History of Superhero RPGs (Part Seven 2002-2003)

THE SUPERHERO’S JOURNEY
In the last two posts I described how I see superhero stories divided: Sci-Fi, Pulp, and Mythic. I suspect that last category, Mythic, includes more actual gaming than the other two combined. Yet it may be what gives some gamers as bad taste when they think of supers games. Mythic games can be powerful- at the very least they embrace the idea of powers. They eschew realism in favor of spectacle and cool. That has several consequences, including the hand-waving of repercussions. A battle between titans in an urban metropolis has serious and specific consequences in a Sci-Fi supers game. The decay of infrastructure, shifts in the economy, poisonous fallout. In a Pulp game it focuses on drama: the revelation of the destruction, loss of friends, reactions of horror from the general populace. In a Mythic game someone cleans up afterwards- perhaps with a small comment about rebuilding. Or the horrific destruction gets downplayed (ala Man of Steel). More rarely Mythic stories embrace that catastrophe as a message and a metaphor (ala Kid Miracleman’s assault on London or the Batman NML arc).

That leads to the next part of Mythic: symbolism. Mythic stories rely on archetypes. Characters stand for ideas and beliefs. Heroes might embrace those for a purpose, but those eventually come to define them. Some writers make a more explicit connection to mythology. Consider Grant Morrison’s JLA run or Seven Soldiers mini-series; Mark Waid’s Kingdom Come; and Alan Moore’s Promethea. All of these make heroes into figures in stories that echo Beowulf, Gilgamesh, and Ovid’s Metamorphosis. Kirby and Starlin represent the greatest of these Mythic storytellers- from Thor to the New Gods to Warlock and so on. They brought the cosmic.

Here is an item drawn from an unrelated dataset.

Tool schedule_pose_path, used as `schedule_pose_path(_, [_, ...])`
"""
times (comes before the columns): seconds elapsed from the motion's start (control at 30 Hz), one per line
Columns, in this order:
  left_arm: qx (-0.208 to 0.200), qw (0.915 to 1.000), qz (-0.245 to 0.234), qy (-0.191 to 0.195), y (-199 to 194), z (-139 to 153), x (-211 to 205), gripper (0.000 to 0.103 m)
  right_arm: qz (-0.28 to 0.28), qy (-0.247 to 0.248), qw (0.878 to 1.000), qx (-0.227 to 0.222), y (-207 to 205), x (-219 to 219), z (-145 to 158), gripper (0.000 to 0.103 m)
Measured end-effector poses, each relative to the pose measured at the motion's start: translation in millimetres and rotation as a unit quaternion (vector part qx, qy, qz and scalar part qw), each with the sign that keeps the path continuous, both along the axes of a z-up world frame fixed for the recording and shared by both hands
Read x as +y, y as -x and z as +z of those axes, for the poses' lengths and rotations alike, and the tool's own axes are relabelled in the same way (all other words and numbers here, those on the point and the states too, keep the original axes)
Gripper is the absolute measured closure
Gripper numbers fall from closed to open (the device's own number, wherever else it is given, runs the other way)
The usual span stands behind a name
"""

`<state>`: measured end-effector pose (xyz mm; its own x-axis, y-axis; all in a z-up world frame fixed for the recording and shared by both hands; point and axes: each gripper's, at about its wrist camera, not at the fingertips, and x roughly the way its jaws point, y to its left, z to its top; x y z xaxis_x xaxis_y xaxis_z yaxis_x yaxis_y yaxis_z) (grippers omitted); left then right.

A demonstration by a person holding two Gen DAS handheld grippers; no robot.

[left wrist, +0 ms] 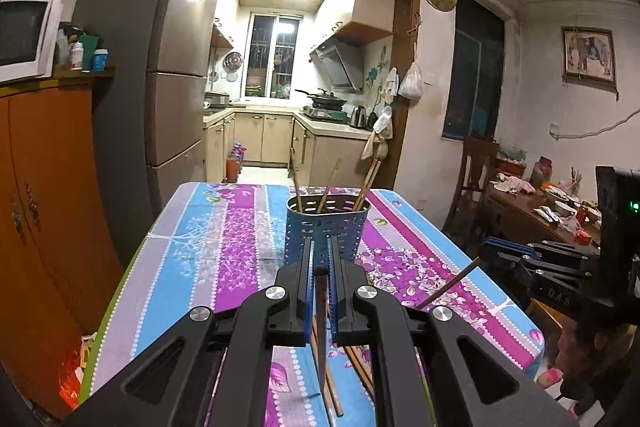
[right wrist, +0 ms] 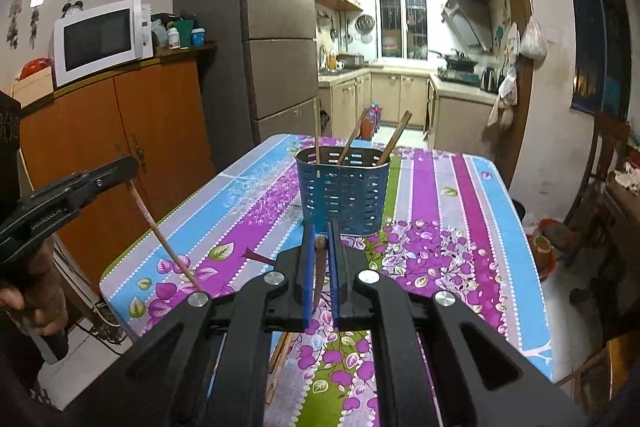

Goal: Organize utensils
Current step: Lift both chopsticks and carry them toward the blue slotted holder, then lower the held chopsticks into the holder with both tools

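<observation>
My left tool (left wrist: 320,263), stamped "GenRobot.AI", is clamped on one chopstick (left wrist: 321,307); my right tool (right wrist: 319,239), marked "DAS", pinches another chopstick (right wrist: 319,267). Both hang above the desk (right wrist: 460,211), near the blue holder (right wrist: 343,187) with four chopsticks inside.

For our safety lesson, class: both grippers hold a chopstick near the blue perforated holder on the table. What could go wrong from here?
1. Each gripper, left gripper and right gripper, pinches its brown wooden chopstick near one end, so the long free part could swing or slip out.
2. The blue perforated metal holder already has chopsticks leaning at angles; a new one could catch on them.
3. A knock might tip the holder on the striped floral tablecloth.
</observation>
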<state>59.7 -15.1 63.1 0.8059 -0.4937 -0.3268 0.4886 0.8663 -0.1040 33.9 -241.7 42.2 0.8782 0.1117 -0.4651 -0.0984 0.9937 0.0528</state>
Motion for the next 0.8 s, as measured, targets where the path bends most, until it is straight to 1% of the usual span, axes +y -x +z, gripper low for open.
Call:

That leads to worlds where magic, psychic powers, mutations, alien hybrids, and intelligent robots all exist side by side. And they exist without any attempt to rationalize and explain away how that’s actually happening. The Asgardians aren’t super-aliens- they’re gods. All powers don’t actually derive from a super-virus or a multi-dimensional rift in the Bleed. They’re crazy, mixed up and wild. Anything goes and that’s a double-edged sword. Creators, GMs, and players have all the room they want. But that can feel unreal, unmoored from any connection to the human condition. It can result in power fantasy campaigns and stories without and depth.

TIMELINE
Events: Oddly Marvel’s Infinity Abyss and DC’s Joker: Last Laugh seem to be the only big ones in this period.
Television: Power Rangers Wild Force, Teamo Supremo, ¡Mucha Lucha!, Ultraman Tiga, Ultimate Muscle, Teenage Mutant Ninja Turtles, Power Rangers: Ninja Storm, Venture Brothers, Spider Man New Animated Series, Teen Titans, Xiaolin Showdown, Jake 2.0.
Films: Blade II, Spider Man, Daredevil, X-2: X-Men United, Hulk, The League of Extraordinary Gentlemen.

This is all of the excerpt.